#### Exercise directions:
Start at the line below containing "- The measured" and stop at the line containing "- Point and". Repeat every line of that stretch exactly, and nothing outside it.

#### The data:

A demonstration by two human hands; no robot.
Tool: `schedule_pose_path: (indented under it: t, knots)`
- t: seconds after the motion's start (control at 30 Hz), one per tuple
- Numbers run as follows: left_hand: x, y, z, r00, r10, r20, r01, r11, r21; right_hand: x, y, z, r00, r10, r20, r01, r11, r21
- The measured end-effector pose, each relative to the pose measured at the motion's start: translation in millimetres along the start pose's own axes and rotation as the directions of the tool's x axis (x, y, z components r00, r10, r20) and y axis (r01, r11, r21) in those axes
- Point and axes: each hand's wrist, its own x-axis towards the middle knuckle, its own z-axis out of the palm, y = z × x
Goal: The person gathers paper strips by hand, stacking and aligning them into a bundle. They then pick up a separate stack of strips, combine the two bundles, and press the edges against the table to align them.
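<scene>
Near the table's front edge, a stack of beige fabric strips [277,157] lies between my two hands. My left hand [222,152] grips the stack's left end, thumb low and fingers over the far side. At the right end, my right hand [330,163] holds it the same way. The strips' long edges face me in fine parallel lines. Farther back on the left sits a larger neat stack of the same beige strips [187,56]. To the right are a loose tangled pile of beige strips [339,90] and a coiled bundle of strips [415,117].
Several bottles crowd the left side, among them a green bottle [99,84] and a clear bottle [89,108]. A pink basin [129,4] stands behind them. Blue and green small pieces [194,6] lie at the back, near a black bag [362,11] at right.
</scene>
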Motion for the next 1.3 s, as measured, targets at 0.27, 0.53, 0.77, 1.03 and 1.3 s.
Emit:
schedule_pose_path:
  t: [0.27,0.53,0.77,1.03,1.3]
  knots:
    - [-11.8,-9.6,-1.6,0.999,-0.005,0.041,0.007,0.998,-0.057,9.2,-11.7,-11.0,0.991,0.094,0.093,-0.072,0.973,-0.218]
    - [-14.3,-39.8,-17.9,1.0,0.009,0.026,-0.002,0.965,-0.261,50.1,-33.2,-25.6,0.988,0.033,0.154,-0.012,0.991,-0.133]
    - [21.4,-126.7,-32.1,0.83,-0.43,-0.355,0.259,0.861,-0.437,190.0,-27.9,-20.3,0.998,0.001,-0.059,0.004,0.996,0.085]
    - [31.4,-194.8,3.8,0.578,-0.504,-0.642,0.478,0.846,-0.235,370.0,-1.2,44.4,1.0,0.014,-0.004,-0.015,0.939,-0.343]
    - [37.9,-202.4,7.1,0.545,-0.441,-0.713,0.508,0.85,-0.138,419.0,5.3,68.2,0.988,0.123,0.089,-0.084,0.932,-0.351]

#### Response to this exercise:
- The measured end-effector pose, each relative to the pose measured at the motion's start: translation in millimetres along the start pose's own axes and rotation as the directions of the tool's x axis (x, y, z components r00, r10, r20) and y axis (r01, r11, r21) in those axes
- Point and axes: each hand's wrist, its own x-axis towards the middle knuckle, its own z-axis out of the palm, y = z × x

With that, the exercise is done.